Problem statement =
Report every line in the listing below where the string "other" shows up.
==========
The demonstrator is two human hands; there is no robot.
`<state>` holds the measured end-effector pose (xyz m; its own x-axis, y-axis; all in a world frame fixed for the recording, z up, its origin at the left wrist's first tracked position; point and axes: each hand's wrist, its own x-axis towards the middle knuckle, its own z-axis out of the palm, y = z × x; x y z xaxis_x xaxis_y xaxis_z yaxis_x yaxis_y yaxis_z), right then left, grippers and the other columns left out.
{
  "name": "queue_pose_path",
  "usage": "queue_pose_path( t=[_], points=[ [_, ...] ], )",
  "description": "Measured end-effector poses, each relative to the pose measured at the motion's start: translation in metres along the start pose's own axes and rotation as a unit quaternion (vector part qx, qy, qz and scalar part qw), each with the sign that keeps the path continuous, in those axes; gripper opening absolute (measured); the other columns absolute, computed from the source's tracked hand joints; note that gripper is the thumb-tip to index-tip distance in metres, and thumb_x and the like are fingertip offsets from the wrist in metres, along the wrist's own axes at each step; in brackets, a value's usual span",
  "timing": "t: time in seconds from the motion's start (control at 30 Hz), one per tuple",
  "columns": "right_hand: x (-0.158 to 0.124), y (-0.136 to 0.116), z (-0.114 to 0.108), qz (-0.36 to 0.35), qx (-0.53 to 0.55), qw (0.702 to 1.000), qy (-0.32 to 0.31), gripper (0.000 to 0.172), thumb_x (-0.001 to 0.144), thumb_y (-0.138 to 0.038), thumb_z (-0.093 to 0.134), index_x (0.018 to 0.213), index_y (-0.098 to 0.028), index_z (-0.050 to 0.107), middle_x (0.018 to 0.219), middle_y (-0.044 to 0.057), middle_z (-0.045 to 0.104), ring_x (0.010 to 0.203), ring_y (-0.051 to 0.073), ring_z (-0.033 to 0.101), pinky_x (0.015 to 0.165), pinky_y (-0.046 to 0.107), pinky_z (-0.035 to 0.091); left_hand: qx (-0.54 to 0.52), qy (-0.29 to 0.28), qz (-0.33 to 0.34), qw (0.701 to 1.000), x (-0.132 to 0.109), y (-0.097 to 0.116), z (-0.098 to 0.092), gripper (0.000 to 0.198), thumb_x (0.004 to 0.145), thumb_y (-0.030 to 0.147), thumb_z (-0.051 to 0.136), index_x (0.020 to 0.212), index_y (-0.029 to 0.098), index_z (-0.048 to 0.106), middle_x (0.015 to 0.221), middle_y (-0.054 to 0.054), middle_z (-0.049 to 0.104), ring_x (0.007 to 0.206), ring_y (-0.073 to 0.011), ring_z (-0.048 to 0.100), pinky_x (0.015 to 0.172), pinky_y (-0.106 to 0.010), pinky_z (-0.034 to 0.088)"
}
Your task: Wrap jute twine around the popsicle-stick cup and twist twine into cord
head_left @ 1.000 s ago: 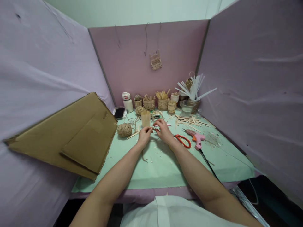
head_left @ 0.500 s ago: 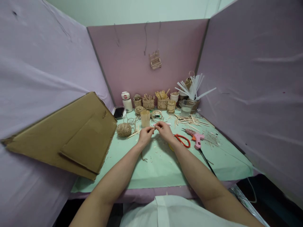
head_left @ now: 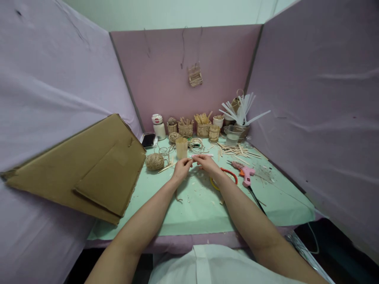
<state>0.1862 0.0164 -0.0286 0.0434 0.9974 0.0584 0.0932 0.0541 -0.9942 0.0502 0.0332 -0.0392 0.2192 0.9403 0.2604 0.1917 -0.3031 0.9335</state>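
Note:
My left hand [head_left: 182, 169] and my right hand [head_left: 207, 163] meet at the middle of the table, fingertips pinched close together. Whatever lies between the fingers is too small to make out. A short end of brown twine [head_left: 178, 198] shows beside my left wrist; whether it runs up to the fingers is hidden. Just behind the hands stands a pale cup of wooden sticks [head_left: 181, 148]. Scissors with red and yellow handles [head_left: 231, 173] lie partly under my right forearm. To the left sits a ball of twine [head_left: 154, 161].
A pink glue gun [head_left: 247, 173] with a black cord lies at the right, near scattered thin sticks [head_left: 237, 150]. Stick-filled baskets [head_left: 185, 129], a white jar [head_left: 159, 128] and a clear water cup [head_left: 233, 136] line the back. Cardboard [head_left: 100, 169] leans on the left; fabric walls enclose the table.
My right hand has lowered and flattened slightly, its fingertips still against the left hand's. More of the scissors' yellow handle shows. My left hand has barely moved.

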Motion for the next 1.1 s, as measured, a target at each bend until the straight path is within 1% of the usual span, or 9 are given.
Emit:
queue_pose_path(
  t=[0.1, 0.2, 0.37, 0.57, 0.7, 0.83, 0.9, 1.0, 1.1],
  points=[
    [0.001, 0.000, 0.000, 0.001, 0.021, 1.000, 0.012, 0.021, 0.068, -0.038, 0.057, 0.071, -0.018, 0.061, 0.070, 0.000, 0.061, 0.064, 0.013, 0.049, 0.052, 0.022, 0.034, -0.019, -0.009, -0.013, 1.000, 0.000, 0.001, 0.001, 0.023, 0.070, 0.036, 0.057, 0.069, 0.016, 0.066, 0.058, 0.000, 0.056, 0.061, -0.0136, 0.050, 0.061, -0.024, 0.038],
    [0.003, 0.002, 0.001, -0.013, 0.016, 1.000, 0.021, 0.019, 0.067, -0.037, 0.057, 0.067, -0.018, 0.059, 0.065, -0.001, 0.058, 0.061, 0.012, 0.048, 0.053, 0.022, 0.034, -0.018, -0.005, -0.021, 1.000, -0.001, 0.001, 0.002, 0.022, 0.070, 0.036, 0.058, 0.070, 0.015, 0.066, 0.059, 0.000, 0.057, 0.061, -0.0132, 0.051, 0.061, -0.024, 0.038],
    [0.006, 0.009, 0.004, -0.051, -0.008, 0.998, 0.035, 0.020, 0.066, -0.037, 0.058, 0.069, -0.017, 0.060, 0.064, -0.002, 0.057, 0.060, 0.012, 0.047, 0.056, 0.023, 0.035, -0.018, 0.042, -0.016, 0.999, 0.000, -0.002, 0.003, 0.019, 0.068, 0.031, 0.063, 0.074, 0.014, 0.066, 0.070, -0.002, 0.063, 0.064, -0.0125, 0.052, 0.063, -0.025, 0.041],
    [0.008, 0.013, 0.007, -0.093, -0.050, 0.993, 0.053, 0.021, 0.066, -0.037, 0.058, 0.062, -0.016, 0.058, 0.059, -0.002, 0.053, 0.057, 0.012, 0.044, 0.056, 0.023, 0.033, -0.026, 0.069, -0.014, 0.997, 0.000, -0.006, 0.003, 0.016, 0.067, 0.030, 0.063, 0.071, 0.014, 0.065, 0.068, -0.002, 0.062, 0.065, -0.0131, 0.054, 0.065, -0.025, 0.041],
    [0.008, 0.012, 0.007, -0.120, -0.085, 0.988, 0.041, 0.019, 0.069, -0.035, 0.055, 0.062, -0.017, 0.059, 0.060, -0.001, 0.055, 0.059, 0.013, 0.046, 0.058, 0.024, 0.034, -0.027, 0.093, -0.021, 0.995, 0.000, -0.007, 0.002, 0.014, 0.066, 0.028, 0.063, 0.069, 0.015, 0.065, 0.067, -0.001, 0.062, 0.066, -0.0135, 0.054, 0.066, -0.026, 0.041],
    [0.009, 0.013, 0.007, -0.119, -0.100, 0.987, 0.046, 0.020, 0.071, -0.032, 0.051, 0.068, -0.016, 0.062, 0.067, 0.001, 0.061, 0.063, 0.014, 0.050, 0.061, 0.025, 0.035, -0.059, 0.107, -0.033, 0.992, 0.000, -0.004, 0.002, 0.013, 0.064, 0.027, 0.063, 0.068, 0.015, 0.065, 0.067, -0.001, 0.062, 0.067, -0.0136, 0.053, 0.066, -0.026, 0.041],
    [0.009, 0.014, 0.007, -0.118, -0.110, 0.986, 0.051, 0.021, 0.071, -0.032, 0.050, 0.069, -0.016, 0.063, 0.068, 0.001, 0.061, 0.064, 0.014, 0.050, 0.060, 0.025, 0.034, -0.084, 0.106, -0.045, 0.990, 0.000, -0.003, 0.002, 0.014, 0.062, 0.028, 0.064, 0.068, 0.015, 0.065, 0.067, -0.001, 0.062, 0.067, -0.0133, 0.052, 0.064, -0.025, 0.040],
    [0.009, 0.015, 0.006, -0.110, -0.122, 0.985, 0.045, 0.024, 0.070, -0.036, 0.051, 0.061, -0.016, 0.060, 0.059, -0.001, 0.055, 0.059, 0.012, 0.045, 0.055, 0.023, 0.030, -0.124, 0.097, -0.082, 0.984, 0.000, -0.002, 0.003, 0.017, 0.059, 0.030, 0.066, 0.068, 0.016, 0.065, 0.066, -0.001, 0.060, 0.064, -0.0120, 0.049, 0.058, -0.023, 0.036],
    [0.009, 0.016, 0.005, -0.076, -0.118, 0.990, 0.019, 0.026, 0.068, -0.038, 0.053, 0.058, -0.015, 0.058, 0.052, -0.003, 0.048, 0.053, 0.010, 0.039, 0.052, 0.022, 0.026, -0.193, 0.075, -0.131, 0.969, 0.000, -0.002, 0.004, 0.019, 0.056, 0.029, 0.069, 0.067, 0.016, 0.064, 0.065, 0.000, 0.057, 0.060, -0.0093, 0.046, 0.052, -0.020, 0.031]
  ],
)
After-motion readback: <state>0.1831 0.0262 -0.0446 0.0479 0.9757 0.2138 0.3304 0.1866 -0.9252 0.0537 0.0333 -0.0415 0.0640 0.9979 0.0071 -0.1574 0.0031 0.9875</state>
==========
The completed task =
`<state>` holds the measured end-effector pose (xyz m; its own x-axis, y-axis; all in a world frame fixed for the recording, z up, its origin at the left wrist's first tracked position; point and axes: each hand's wrist, its own x-axis towards the middle knuckle, its own z-axis out of the palm, y = z × x; x y z xaxis_x xaxis_y xaxis_z yaxis_x yaxis_y yaxis_z), right then left, grippers and the other columns left out.
  "description": "Measured end-effector poses, each relative to the pose measured at the motion's start: translation in metres along the start pose's own axes and rotation as a unit quaternion (vector part qx, qy, qz and scalar part qw), each with the sign that keeps the path continuous, in those axes; gripper opening absolute (measured); the other columns absolute, computed from the source's tracked hand joints; note that gripper is the thumb-tip to index-tip distance in metres, and thumb_x and the like are fingertip offsets from the wrist in metres, along the wrist's own axes at each step; in brackets, a value's usual span",

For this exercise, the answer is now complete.